View larger version (27K): [in this window] [in a new window]   FIGURE 6. Atomic scale molecular dynamics simulations. Results are shown for PC (black line), PC-CHOL (gray line), and PC-DESMO (dashed line) systems. A, the molecular order parameter (-SCD) profiles calculated for the sn-2 chain of DPPC. Small segment numbers correspond to carbons close to the glycerol group. B, distributions of tilt angles for the sn-2 chain of DPPC. C, the molecular order parameter profiles calculated for the short hydrocarbon tails of the sterols. Segment 1, C13-C17-C20; segment 2, C17-C20-C22; segment 3, C20-C22-C23; segment 4, C22-C23-C24; segment 5, C23-C24-C25; segment 6, C24-C25-C26(or C27). D, torsion angle distribution. Populations of the torsion angle around the C17-C20 bond in the sterol molecules are shown.

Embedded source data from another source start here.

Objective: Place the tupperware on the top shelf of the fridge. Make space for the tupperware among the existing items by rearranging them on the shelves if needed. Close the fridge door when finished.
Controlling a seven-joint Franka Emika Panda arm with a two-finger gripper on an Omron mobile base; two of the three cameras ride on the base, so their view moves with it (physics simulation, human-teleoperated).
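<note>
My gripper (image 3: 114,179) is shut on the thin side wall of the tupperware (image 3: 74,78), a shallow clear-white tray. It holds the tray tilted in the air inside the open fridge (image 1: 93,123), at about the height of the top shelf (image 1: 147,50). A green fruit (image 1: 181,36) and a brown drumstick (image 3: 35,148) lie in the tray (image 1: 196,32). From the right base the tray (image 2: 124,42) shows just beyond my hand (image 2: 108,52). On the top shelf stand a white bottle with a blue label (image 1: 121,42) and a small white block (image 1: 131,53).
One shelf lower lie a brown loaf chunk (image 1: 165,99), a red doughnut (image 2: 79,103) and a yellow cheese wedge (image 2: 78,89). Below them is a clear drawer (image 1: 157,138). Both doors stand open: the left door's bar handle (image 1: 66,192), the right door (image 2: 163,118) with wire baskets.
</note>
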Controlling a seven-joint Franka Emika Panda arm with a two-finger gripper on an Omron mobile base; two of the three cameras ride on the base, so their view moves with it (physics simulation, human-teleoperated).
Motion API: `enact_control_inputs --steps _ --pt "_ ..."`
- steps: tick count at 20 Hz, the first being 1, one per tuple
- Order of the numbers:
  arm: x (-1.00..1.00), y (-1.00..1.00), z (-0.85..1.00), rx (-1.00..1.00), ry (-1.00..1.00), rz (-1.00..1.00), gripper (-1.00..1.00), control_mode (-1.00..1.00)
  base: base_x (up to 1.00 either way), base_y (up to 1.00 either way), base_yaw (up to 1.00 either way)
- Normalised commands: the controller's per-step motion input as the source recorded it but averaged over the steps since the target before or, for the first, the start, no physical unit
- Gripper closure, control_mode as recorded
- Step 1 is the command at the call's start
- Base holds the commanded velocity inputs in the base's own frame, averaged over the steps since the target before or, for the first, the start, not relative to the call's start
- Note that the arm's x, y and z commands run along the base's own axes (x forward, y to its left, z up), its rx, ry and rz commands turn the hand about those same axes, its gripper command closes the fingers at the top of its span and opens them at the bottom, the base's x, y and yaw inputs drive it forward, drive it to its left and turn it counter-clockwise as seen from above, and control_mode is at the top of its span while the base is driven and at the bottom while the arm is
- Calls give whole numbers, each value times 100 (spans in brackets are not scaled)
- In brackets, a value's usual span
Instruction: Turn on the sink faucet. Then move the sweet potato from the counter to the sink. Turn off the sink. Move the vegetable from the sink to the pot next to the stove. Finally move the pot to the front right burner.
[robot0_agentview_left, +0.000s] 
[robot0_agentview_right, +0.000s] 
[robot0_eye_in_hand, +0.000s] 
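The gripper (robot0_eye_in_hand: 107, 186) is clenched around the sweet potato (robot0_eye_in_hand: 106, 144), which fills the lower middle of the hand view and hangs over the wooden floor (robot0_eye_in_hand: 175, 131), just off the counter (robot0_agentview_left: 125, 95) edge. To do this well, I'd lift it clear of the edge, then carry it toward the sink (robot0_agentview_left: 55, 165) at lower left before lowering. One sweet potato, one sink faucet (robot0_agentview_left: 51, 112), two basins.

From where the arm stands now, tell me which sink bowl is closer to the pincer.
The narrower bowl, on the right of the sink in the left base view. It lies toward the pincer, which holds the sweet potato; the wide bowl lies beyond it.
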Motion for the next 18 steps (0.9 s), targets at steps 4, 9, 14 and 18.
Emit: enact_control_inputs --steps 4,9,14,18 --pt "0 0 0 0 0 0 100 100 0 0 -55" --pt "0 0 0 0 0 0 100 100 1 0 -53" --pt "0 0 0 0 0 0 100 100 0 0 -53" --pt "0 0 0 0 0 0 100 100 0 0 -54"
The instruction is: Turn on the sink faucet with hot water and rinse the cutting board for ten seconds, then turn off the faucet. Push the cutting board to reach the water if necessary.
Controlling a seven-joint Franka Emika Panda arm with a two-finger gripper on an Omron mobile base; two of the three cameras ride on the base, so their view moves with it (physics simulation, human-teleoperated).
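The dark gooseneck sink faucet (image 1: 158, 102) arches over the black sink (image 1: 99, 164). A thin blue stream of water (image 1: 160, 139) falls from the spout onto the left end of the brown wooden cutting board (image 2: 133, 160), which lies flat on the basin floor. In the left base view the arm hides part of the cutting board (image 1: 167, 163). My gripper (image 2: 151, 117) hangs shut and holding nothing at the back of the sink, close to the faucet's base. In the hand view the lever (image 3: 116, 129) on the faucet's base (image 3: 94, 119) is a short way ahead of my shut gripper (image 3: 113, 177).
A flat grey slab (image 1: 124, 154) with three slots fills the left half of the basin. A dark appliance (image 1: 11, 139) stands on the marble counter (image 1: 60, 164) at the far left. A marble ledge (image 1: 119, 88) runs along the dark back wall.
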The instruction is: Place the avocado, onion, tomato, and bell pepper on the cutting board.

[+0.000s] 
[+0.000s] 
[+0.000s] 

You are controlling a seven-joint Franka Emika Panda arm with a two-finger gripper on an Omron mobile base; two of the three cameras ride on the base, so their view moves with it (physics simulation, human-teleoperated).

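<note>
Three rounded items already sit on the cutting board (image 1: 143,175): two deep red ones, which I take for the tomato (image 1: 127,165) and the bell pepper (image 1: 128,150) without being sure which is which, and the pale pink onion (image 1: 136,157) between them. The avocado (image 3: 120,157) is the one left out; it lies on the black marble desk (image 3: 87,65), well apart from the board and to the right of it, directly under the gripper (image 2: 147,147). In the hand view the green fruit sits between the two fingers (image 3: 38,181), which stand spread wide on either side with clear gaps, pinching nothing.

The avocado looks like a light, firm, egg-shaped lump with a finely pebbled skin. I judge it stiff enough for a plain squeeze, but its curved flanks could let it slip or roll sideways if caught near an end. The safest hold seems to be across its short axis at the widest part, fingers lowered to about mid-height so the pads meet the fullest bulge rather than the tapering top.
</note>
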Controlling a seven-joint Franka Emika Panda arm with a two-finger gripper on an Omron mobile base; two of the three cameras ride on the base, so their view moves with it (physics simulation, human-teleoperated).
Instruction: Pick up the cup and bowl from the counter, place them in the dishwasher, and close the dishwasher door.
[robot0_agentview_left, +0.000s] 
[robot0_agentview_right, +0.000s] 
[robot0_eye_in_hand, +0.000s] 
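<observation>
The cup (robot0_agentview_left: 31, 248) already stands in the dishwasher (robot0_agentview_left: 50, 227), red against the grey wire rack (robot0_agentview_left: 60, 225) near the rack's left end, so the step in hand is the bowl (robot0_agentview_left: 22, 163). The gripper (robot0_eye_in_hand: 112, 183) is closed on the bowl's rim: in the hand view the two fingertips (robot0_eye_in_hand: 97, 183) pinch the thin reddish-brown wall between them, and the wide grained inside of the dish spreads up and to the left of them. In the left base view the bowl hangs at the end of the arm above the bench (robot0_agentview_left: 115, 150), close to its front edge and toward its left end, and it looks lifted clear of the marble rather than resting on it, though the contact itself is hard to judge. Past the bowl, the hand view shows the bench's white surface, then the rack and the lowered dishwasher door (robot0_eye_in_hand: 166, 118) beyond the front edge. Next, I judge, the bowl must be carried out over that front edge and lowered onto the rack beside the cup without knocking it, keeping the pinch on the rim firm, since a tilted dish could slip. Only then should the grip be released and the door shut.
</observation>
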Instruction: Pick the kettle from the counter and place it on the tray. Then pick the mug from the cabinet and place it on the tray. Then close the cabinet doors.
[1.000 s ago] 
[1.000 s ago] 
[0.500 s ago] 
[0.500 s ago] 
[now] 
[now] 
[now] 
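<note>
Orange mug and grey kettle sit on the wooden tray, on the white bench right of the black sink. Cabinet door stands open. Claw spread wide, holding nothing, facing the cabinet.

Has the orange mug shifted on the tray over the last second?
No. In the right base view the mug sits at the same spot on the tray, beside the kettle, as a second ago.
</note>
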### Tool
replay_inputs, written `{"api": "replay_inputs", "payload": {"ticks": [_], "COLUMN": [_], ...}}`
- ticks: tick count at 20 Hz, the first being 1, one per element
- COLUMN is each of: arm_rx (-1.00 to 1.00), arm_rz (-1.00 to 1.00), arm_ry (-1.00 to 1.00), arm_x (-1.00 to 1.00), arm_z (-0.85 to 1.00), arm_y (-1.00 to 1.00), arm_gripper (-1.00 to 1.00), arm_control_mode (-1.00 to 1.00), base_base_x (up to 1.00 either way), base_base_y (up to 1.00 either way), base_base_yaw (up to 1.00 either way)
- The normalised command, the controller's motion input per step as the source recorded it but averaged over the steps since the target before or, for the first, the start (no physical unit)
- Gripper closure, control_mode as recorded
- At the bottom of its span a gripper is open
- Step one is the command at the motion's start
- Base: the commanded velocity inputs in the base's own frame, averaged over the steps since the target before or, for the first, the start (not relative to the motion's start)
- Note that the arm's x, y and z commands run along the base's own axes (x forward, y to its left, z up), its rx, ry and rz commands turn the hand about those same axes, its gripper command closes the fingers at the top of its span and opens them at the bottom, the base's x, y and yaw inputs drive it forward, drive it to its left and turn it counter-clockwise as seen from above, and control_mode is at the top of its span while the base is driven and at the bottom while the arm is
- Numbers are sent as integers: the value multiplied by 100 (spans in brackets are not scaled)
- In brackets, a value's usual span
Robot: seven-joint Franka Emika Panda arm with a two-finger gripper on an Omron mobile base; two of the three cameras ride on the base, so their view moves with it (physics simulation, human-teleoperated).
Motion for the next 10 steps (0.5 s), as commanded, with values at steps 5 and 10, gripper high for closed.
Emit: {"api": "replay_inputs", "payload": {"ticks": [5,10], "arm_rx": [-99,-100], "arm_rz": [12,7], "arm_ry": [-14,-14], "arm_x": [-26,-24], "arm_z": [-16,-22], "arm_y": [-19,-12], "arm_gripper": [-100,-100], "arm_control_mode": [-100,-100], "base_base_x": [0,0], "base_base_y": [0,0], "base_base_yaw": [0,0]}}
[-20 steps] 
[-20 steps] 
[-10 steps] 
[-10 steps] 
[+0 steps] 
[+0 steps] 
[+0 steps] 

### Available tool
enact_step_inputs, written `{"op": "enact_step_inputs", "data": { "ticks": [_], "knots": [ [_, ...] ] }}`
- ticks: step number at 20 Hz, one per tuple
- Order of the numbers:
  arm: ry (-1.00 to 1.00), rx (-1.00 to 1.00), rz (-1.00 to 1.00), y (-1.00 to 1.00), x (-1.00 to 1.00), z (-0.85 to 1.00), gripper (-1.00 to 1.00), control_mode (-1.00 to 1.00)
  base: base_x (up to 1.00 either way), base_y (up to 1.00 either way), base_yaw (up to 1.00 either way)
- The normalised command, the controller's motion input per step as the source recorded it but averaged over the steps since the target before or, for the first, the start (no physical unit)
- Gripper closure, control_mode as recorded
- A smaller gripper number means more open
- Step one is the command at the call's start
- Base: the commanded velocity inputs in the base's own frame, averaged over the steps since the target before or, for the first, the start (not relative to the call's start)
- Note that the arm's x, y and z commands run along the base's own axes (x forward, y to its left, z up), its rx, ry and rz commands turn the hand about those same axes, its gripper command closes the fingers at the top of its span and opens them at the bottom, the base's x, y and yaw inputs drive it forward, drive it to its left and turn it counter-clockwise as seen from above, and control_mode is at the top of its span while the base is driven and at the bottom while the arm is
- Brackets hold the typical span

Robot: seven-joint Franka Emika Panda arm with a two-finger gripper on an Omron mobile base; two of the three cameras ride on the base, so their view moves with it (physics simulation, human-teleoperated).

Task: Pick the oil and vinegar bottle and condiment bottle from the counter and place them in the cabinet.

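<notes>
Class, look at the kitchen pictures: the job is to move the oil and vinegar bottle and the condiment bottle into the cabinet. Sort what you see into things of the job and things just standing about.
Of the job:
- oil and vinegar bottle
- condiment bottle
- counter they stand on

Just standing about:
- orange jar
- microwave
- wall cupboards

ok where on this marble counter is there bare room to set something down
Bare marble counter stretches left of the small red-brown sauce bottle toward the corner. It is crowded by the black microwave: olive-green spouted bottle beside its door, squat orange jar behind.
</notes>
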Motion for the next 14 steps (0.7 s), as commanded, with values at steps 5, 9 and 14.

To assess the sterol-dependent ordering of lipid hydrocarbon chains, we determined the molecular order parameter, -S_CD, often measured in nuclear magnetic resonance experiments. Profiles of the order parameter for the sn-2 chain of DPPC in PC, PC-CHOL, and PC-DESMO systems are shown in Fig. 6A. Whereas both sterols were found to increase the order of the chain compared with the pure PC case, cholesterol was more effective in this respect.

The increase of membrane order is associated with changes in the number of gauche defects in acyl chains and in the tilt angles of hydrocarbon chains with respect to the membrane normal. Also, according to these parameters cholesterol was found to be more effective than desmosterol in ordering the bilayer (Table 2). Fig. 6B shows that the hydrocarbon chains of DPPC lie, on average, almost parallel to the bilayer normal in the presence of cholesterol, whereas the effect of desmosterol is less prominent. Similar conclusions can be drawn from the structural properties describing the condensing effect; cholesterol reduces the average surface area per DPPC and increases membrane thickness more effectively than desmosterol (Table 2). We also determined the orientation of the sterols in the bilayer by considering the tilt angle between the sterol ring axis (vector between carbon atoms C3 and C17) and the bilayer normal. The average tilt angles of cholesterol and desmosterol were found to be clearly different, about 20° for cholesterol and 27° for desmosterol (Table 2).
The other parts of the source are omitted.